There’s a perfectly good television sitting in my spare room. It’s from around 2008, still works flawlessly, picture is fine, sound is fine. But every time someone mentions wanting to watch something, there’s this awkward pause. Because it’s dumb. Not broken — just dumb.
I almost bought a new TV twice. Both times I talked myself out of it, mostly because it felt wasteful. The thing turns on, it displays an image, what exactly is wrong with it?
Turns out, nothing. You just need a small piece of hardware between it and the modern world.
The Adapter Problem Nobody Really Explains Well
Here’s where most guides lose people. They assume you know what ports your TV has. A lot of people don’t, and honestly that’s fair — why would you memorize the back of your television?
So before anything else, go look at the back of yours. What you’re trying to find:
HDMI port — that flat, slightly trapezoid-shaped port. If you have one, your life just got easier. Most TVs from around 2007 onward have at least one.
RCA inputs — those three colored round holes. Yellow (video), red and white (audio). Very common on anything from the late 90s through the mid-2000s.
Coaxial input — the single screw-in antenna connector. If this is the only thing on your TV, you’re dealing with something older, probably a CRT, and you’ll need an extra step.
If You Have HDMI
You’re essentially done with the hard part. Any modern streaming stick plugs straight in. The Roku Express runs around $25, and it works. The Onn 4K Pro (about $50) honestly gives you more than you’d expect at that price — built-in ethernet port, voice control, surprisingly snappy. Pick whatever fits your budget, plug it in, connect to Wi-Fi, done.

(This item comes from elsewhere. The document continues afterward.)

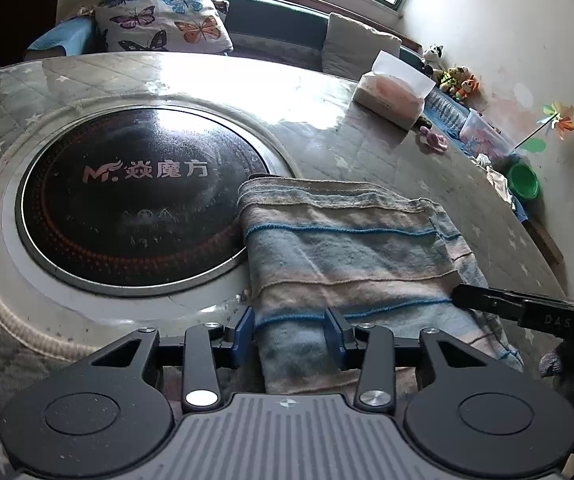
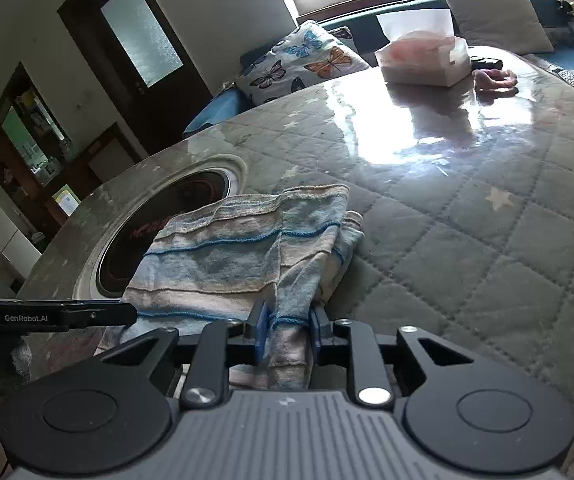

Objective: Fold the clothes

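Note:
A striped blue and beige cloth (image 1: 347, 248) lies folded on the round table, partly over the black hob. My left gripper (image 1: 293, 330) straddles the cloth's near left edge with its blue pads wide apart and the cloth between them. My right gripper (image 2: 287, 330) has its blue pads close together on a bunched near corner of the cloth (image 2: 243, 256). The right gripper's finger shows in the left wrist view (image 1: 487, 300) at the cloth's right edge. The left gripper's finger shows in the right wrist view (image 2: 67, 314) at the cloth's left edge.
The round table (image 2: 467, 220) has a quilted cover under glass. A black round hob (image 1: 139, 196) sits in its middle. A tissue box (image 1: 391, 96) and a pink toy (image 1: 433, 140) lie at the far side. A sofa with a butterfly pillow (image 1: 163, 16) is behind.

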`<state>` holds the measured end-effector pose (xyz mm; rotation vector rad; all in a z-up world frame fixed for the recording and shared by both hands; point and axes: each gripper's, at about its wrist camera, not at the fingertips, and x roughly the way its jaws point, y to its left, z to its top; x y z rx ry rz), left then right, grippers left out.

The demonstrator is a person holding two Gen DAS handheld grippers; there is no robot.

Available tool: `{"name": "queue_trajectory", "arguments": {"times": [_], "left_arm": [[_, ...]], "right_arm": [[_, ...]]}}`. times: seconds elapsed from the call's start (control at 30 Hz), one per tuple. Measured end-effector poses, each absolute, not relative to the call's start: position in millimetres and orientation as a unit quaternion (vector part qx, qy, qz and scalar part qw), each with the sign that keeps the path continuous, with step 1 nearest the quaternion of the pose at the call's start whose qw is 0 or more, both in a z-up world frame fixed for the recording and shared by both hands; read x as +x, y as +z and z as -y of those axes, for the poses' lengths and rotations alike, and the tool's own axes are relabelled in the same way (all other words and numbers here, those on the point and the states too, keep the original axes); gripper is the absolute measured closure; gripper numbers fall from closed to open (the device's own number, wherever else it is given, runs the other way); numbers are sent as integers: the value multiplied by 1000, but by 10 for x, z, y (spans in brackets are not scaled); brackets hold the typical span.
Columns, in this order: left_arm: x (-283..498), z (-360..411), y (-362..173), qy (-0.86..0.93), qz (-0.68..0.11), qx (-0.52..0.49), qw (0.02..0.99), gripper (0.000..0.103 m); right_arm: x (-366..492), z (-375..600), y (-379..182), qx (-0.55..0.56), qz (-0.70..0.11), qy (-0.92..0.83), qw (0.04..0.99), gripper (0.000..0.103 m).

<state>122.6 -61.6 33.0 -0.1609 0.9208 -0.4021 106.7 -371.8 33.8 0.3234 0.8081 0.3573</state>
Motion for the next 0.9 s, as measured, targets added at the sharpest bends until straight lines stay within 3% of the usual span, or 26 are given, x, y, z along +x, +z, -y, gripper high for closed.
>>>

The one thing people miss: the USB power cable. Some older TVs have USB ports that only push 500mA of power, which isn’t quite enough. If your stick keeps rebooting or acting strange, plug the power cable into a wall outlet instead. That usually fixes it immediately.

If You Only Have RCA Inputs
This requires one extra piece — an HDMI to RCA converter. They cost anywhere from $3 to $15, and the price difference mostly comes down to build quality and whether they need separate power (most do — USB powered, plug into any phone charger).

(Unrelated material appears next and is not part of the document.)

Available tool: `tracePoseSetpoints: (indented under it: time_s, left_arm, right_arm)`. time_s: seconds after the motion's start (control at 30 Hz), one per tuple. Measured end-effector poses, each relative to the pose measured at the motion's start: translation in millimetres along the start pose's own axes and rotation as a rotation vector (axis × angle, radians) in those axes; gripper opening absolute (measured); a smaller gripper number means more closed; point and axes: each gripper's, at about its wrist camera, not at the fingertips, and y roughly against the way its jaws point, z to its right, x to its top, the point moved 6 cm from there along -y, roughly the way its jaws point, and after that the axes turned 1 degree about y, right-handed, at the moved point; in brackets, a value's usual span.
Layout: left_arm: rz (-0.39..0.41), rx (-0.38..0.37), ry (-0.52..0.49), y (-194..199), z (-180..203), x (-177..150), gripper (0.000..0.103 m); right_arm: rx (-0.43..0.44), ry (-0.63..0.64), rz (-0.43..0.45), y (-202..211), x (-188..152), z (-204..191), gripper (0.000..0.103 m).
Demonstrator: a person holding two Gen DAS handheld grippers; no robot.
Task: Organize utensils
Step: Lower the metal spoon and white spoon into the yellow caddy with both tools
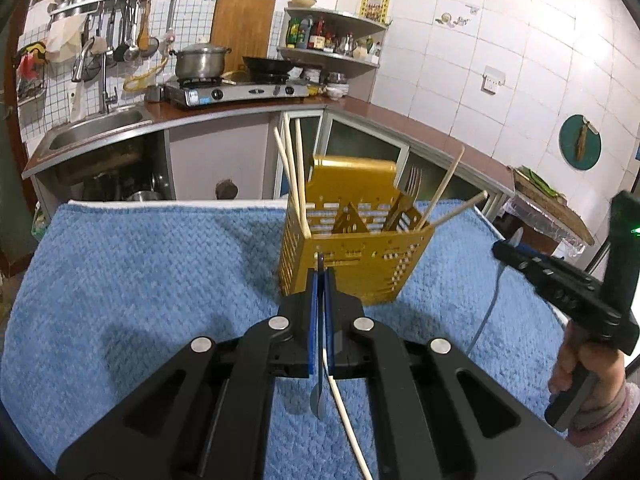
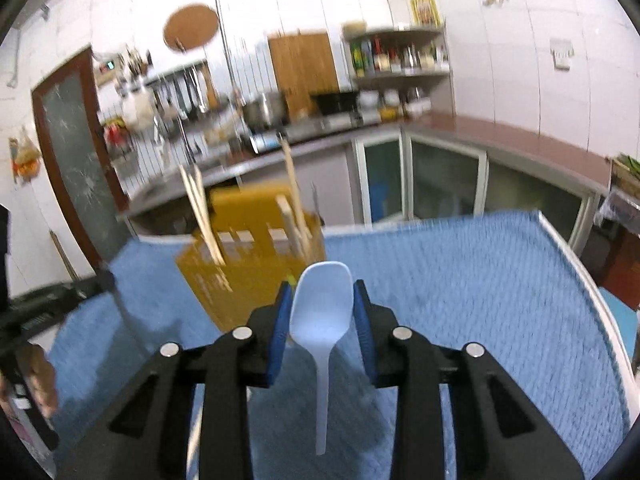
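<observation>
A gold perforated utensil caddy [image 1: 352, 256] stands on the blue towel [image 1: 140, 280], holding chopsticks [image 1: 294, 176] and a fork [image 1: 408, 196]. My left gripper [image 1: 321, 276] is shut on a thin metal utensil [image 1: 319, 396] and a pale chopstick [image 1: 348, 424], just in front of the caddy. My right gripper [image 2: 322, 300] is shut on the bowl of a pale blue plastic spoon [image 2: 322, 312], whose handle points back toward the camera. The caddy [image 2: 248, 264] is blurred just ahead and left of it. The right gripper also shows in the left wrist view [image 1: 508, 248], with the spoon [image 1: 490, 312] hanging below.
The towel covers a table whose far edge [image 1: 180, 202] faces kitchen cabinets. A counter with a sink [image 1: 96, 128], a gas stove [image 1: 236, 92] and a corner shelf [image 1: 332, 40] lies beyond. The table's right edge [image 2: 592, 280] curves near the right gripper.
</observation>
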Motion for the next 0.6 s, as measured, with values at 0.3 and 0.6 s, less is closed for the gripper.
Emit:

The converter sits between the streaming stick and the TV. Stick → converter → RCA cables → TV.
It works. The picture won’t be 4K, obviously. Your TV isn’t 4K. But it’ll be watchable, and honestly for a spare room or a kitchen TV, that’s completely fine.

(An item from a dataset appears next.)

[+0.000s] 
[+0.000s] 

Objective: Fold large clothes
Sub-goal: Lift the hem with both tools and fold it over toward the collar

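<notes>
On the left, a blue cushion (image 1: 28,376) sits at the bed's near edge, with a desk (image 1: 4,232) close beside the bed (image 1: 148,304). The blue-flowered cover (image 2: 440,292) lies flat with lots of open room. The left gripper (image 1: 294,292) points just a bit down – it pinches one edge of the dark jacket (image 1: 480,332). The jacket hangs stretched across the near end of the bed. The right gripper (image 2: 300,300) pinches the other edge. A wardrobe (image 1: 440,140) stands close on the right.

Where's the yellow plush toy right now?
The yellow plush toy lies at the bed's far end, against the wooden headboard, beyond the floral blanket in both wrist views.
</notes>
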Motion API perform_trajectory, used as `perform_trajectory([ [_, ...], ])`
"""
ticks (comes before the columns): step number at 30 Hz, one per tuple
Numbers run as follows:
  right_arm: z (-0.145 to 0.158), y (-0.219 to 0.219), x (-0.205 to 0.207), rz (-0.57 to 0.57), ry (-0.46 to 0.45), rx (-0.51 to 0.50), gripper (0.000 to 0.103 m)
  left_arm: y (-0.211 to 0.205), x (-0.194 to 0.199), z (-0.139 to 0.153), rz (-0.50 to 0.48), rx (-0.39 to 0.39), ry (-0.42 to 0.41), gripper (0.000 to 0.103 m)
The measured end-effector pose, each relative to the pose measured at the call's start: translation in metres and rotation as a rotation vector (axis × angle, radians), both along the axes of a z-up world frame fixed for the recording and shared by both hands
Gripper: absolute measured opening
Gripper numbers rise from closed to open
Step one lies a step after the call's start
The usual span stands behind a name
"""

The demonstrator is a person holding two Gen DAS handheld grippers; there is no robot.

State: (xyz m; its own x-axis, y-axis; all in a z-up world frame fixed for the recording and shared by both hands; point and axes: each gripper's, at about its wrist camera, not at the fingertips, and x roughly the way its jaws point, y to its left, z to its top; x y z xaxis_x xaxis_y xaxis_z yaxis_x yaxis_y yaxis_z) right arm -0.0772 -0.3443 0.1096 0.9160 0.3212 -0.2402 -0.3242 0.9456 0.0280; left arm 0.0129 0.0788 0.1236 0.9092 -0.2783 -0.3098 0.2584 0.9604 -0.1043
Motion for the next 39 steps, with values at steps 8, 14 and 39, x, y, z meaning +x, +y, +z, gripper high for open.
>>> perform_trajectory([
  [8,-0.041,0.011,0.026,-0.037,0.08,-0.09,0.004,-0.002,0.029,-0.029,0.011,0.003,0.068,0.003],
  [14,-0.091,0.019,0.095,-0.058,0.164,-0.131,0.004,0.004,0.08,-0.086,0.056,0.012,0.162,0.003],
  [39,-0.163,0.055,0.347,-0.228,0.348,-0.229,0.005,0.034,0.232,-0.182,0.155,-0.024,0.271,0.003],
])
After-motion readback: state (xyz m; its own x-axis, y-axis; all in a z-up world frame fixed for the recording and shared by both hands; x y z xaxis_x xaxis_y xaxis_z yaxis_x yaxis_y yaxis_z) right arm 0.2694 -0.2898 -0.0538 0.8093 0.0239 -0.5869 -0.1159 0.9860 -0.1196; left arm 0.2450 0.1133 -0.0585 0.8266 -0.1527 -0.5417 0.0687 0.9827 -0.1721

The Really Old CRT Situation
If your TV only has a coaxial input — the screw-in kind — you need one more step on top of the RCA converter. An RF modulator takes the RCA signal and turns it into something the coaxial port understands. The TV then receives it as a signal on Channel 3 or 4.
Yes, it’s a bit convoluted. Yes, it still works. The picture quality is going to be what it is, but the point is that a TV from 1987 can technically run a Roku. Which is kind of absurd and kind of great.
Using a Laptop Instead
Some people already have a laptop they barely use, and honestly this is an underrated option. A simple HDMI cable from laptop to TV turns the TV into a monitor. VGA works too if that’s what you’re working with, though you’ll need a separate audio cable since VGA doesn’t carry sound.
The main frustration most people hit: they close the laptop lid and everything goes dark.
Go into your power settings and change what happens when you close the lid. Set it to “Do Nothing.” Then set your display to output only to the TV. Now the laptop sits closed somewhere out of the way and the TV is the screen.
I used this setup for almost a year before I got a proper streaming stick. It’s clunkier, but it works completely fine.

Security Stuff (Worth Mentioning Once)
Streaming sticks run small operating systems — usually Android-based or Linux-based — and they connect to your home network. Not a huge deal, but worth putting them on a guest network if your router supports it. Keeps them separate from your laptop or phone.
Also, these devices track quite a bit by default. Somewhere in the settings, there’s usually an option to disable the advertising ID and limit data sharing. It takes two minutes and it’s worth doing.
Firmware updates matter too. I know nobody enjoys updating firmware. Do it anyway.
What Things Actually Cost
If you’re running the numbers:
A basic streaming stick to plug into an HDMI port runs $20–$30. An HDMI to RCA converter adds maybe $8–$12. If you need the RF modulator on top of that, another $15–$25. A Wi-Fi to ethernet bridge for a TV that’s wired but not wireless — the TP-Link ones hover around $34 and work well.
The high end of this whole setup, even for a very old TV with no HDMI and only coaxial input, probably costs you $50–$60 total. Versus a new TV at $300 minimum.
The TV in my spare room is still there. Still running. Someone watched three hours of home improvement content on it last weekend without a single complaint.
It just needed a $10 adapter and a little patience.